The Mudcat Café TM
Thread #127151   Message #2834049
Posted By: Will Fly
09-Feb-10 - 10:08 AM
Thread Name: Should folk songs be sung in folk clubs?
Subject: RE: Should folk songs be sung in folk clubs?
Some clubs were 'purist' and frowned on non-folk songs and musical instruments, others like the Lloyd/MacColl camp, used accompaniment and saw the tradition as an inspiration for creating new songs. I was a part of this latter crowd; I even regarded Dylan as worth a listen before he 'popped out' of the scene and went for the big bucks. I admired songwriters like MacColl, Seeger, McGinn, Tawney, Pickford and the many others who were creating in the folk idiom – it was really what we were about. With the Radio Ballads I really thought we'd made it – the perfect marriage of the tradition and newly written songs.

Jim, can I just dig a little deeper and draw you out further on this point of "creating in the folk idiom"? I'm interested in this because, whereas there appears to be a fairly clear chalk line drawn around the songs passed down through what we've called the oral tradition and the "folk process", the grey area which fuels part of these Mudcat debates is precisely this folk idiom.

I wouldn't claim to be a great definer of the folk idiom, but my sense of it is that the composers of the newly written songs were writing in their own voice, about the world around them, about their community, using the ballad and verse and song techniques of their predecessors. Can we perhaps take two or three examples of such songs and do a spot of comparison? Purely in the spirit of debate.

My first example is a song written by West Country singer Roger Bryant - "Cornish Lads" - which, in succinct language, describes the pain of the decline in the Cornish fishing industry and the tin mining industry. Great tune, great words, great point - sung by a local man about the world he inhabits. (This, as it happens, was sung unaccompanied beautifully in Lewes last Saturday by local singer Mike Nicholson). Using your definition of the folk idiom as a marriage of tradition and new composition, I would class this as a worthy example.

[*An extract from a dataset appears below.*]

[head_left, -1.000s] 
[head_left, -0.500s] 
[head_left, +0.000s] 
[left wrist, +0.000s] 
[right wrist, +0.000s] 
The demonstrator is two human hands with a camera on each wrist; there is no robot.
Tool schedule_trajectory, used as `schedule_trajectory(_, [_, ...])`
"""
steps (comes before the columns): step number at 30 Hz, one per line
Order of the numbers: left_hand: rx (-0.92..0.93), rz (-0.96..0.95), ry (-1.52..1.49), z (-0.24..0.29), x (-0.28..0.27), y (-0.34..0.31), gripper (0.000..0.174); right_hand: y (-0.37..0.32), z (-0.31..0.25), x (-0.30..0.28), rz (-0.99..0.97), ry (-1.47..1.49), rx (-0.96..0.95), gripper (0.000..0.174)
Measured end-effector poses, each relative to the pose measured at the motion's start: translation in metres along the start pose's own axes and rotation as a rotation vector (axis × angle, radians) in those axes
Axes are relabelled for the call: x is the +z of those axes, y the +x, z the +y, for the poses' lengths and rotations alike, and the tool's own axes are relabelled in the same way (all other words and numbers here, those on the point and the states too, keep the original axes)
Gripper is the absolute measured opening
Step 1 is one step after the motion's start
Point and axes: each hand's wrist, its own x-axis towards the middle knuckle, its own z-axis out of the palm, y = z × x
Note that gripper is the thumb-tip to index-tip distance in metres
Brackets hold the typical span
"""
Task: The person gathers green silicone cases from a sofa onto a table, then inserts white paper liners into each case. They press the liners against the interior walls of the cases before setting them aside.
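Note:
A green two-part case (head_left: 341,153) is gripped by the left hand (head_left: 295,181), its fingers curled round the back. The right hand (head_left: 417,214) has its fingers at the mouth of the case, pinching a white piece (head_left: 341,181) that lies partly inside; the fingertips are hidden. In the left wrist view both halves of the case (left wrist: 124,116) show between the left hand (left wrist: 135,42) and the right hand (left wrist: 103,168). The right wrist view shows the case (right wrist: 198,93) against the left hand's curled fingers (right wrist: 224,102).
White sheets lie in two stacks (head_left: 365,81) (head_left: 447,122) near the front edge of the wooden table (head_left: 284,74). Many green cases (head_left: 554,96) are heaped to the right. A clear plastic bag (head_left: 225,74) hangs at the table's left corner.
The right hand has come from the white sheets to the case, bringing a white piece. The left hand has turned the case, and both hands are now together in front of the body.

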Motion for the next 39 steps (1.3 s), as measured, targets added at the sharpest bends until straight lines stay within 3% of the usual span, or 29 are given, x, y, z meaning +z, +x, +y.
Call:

My second example is a song by Scottish singer Bert Jansch - "Needle of Death" - which, also in succinct and imaginative language, describes the death of a friend of his through heroin. Great tune, great words, great point - also sung by someone about the world he inhabits. Different theme, of course, but personal and direct. Now, whether you consider this to be in the same folk idiom or not, I don't know. It's a much older song than Roger Bryant's, of course, and from a different milieu. It's certainly very different in feeling and style.

The point I'm somewhat laboriously trying to get to is where, in the spectrum from McColl, Tawney et al to Jansch to Bryant - and beyond - is the next chalk line drawn? What, then becomes acceptable and in the folk idiom, and what is unacceptable and beyond the idiom - or the pale? We can pronounce - and agree - for example, on the boredom of hearing a not very good couple singing an Abba song from words and chords on a music stand in a folk club (I would certainly be bored). But at what point on the long line which connects, however tenuously, the songs that "fit" the folk idiom and those that don't would you say "stop"?

It's a bit like the old joke about the millionaire who says to a woman, "If I gave you a million pounds, would you sleep with me?" She thinks a bit and then replies, "Yes." He says, "If I gave you a hundred thousand pounds, would you sleep with me?" She thinks a bit longer and then says, "OK". He says, "Would you sleep with me if I gave you a fiver?" Outraged, she says, "Certainly not - what do you think I am?" He replies, "We've established what you are - we're just haggling about the price."

I should just add that I remember the scene around the time of Cyril Tawney and Seeger and McColl - too young to be part of it - but certainly conscious of things like the Radio Ballads.